• **REQUIREMENT**: Could you restate, exactly and with nothing added, the lines from the start of the data through the line that holds "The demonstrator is", leaving the pictures out?

• **DATA BLOCK**:
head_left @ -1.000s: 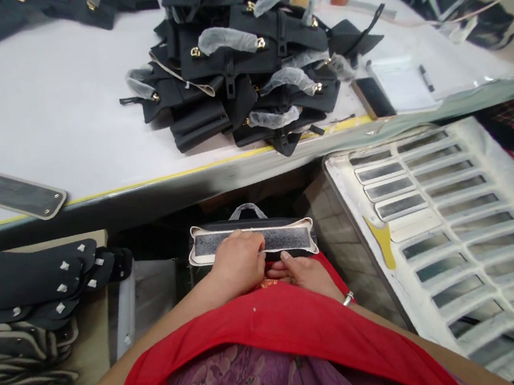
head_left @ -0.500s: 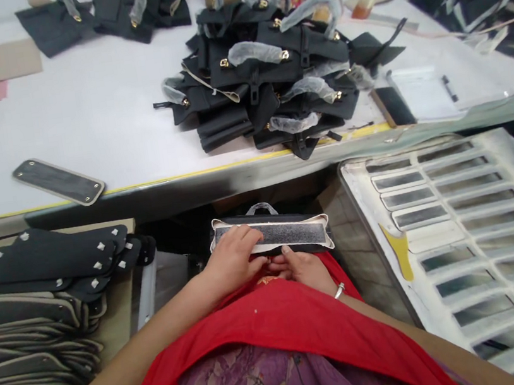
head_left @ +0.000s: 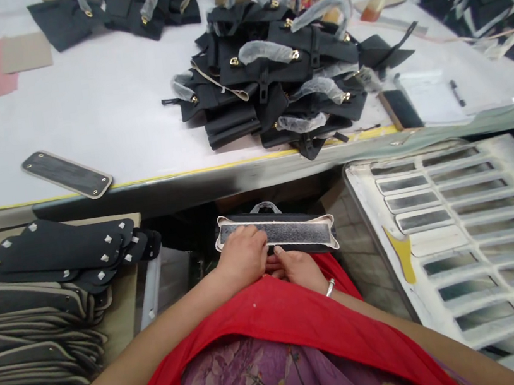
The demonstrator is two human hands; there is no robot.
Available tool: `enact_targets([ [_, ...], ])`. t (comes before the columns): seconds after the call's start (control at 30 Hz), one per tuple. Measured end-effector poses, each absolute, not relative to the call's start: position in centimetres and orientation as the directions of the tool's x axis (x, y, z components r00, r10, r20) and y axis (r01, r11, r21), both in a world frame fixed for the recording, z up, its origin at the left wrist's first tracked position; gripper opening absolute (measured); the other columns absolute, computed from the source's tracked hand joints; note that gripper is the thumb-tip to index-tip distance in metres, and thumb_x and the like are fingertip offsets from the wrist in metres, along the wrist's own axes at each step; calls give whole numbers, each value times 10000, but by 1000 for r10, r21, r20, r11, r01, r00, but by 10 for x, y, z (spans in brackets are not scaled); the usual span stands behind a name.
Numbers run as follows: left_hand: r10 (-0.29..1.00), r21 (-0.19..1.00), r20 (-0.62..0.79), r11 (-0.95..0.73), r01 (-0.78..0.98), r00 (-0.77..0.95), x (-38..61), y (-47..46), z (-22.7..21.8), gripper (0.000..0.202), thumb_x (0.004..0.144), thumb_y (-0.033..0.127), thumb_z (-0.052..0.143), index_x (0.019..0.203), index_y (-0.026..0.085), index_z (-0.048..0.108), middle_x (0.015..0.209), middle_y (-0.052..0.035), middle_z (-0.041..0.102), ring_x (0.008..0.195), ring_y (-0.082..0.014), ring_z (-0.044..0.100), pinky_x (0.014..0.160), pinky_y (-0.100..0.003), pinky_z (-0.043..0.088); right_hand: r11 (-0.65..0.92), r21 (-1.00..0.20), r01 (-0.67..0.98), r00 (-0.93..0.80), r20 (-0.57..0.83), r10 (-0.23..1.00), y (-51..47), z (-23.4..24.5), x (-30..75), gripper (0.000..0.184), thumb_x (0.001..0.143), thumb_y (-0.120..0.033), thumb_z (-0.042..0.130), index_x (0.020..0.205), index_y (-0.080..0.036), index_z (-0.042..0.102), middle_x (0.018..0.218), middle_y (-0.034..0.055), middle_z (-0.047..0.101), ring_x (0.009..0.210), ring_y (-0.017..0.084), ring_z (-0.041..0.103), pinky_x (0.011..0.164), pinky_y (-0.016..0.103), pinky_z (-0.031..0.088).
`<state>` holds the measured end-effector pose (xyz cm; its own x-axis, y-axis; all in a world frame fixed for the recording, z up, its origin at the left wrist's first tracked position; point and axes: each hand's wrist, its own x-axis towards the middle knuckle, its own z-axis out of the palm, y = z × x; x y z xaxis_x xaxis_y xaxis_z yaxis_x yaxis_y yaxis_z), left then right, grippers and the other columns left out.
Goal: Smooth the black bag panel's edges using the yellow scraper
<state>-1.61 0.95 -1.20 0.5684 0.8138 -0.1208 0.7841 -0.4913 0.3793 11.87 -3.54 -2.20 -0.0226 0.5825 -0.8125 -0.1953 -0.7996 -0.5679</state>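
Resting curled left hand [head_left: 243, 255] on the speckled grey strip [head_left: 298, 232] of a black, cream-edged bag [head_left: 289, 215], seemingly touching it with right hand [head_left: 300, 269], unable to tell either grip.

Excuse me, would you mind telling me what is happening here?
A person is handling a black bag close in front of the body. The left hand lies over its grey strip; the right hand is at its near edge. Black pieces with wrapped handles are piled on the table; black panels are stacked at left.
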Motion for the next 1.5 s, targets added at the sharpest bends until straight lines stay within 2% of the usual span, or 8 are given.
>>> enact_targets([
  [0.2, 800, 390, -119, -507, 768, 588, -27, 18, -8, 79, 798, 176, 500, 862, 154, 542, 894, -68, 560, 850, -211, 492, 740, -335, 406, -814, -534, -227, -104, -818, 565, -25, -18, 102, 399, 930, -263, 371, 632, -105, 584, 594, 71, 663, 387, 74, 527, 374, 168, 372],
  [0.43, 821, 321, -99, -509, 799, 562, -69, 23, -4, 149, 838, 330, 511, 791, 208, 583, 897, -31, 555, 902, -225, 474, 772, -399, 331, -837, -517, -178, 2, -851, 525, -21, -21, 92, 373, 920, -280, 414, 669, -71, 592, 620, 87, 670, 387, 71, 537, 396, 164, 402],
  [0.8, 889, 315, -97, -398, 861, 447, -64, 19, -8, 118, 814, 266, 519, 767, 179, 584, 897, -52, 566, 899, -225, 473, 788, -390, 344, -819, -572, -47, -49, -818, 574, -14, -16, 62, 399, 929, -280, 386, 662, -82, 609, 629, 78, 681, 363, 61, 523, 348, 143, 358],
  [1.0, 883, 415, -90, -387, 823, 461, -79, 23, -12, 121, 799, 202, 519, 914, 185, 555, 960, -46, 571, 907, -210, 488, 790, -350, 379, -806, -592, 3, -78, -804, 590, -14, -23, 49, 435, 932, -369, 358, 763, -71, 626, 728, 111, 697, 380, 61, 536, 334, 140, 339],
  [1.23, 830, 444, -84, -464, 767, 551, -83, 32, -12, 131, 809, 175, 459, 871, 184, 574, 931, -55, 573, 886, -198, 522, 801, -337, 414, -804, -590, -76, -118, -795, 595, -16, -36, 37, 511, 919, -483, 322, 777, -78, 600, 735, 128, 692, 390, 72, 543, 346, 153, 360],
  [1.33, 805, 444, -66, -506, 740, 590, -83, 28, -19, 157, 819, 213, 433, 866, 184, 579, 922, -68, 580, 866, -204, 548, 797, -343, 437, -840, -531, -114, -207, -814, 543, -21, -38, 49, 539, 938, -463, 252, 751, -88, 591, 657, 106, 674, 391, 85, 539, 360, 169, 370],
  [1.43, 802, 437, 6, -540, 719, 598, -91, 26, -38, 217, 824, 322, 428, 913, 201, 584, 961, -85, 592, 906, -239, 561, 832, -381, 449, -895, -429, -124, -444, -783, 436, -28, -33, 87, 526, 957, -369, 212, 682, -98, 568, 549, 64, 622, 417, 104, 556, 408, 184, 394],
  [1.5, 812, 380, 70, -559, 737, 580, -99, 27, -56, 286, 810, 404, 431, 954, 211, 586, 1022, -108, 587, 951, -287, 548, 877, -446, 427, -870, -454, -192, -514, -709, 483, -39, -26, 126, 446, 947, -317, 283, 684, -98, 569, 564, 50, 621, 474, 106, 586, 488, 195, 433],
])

• **ANSWER TO THIS TASK**:
head_left @ -1.000s: 
head_left @ -0.500s: 
head_left @ +0.000s: 
The demonstrator is two human hands; there is no robot.

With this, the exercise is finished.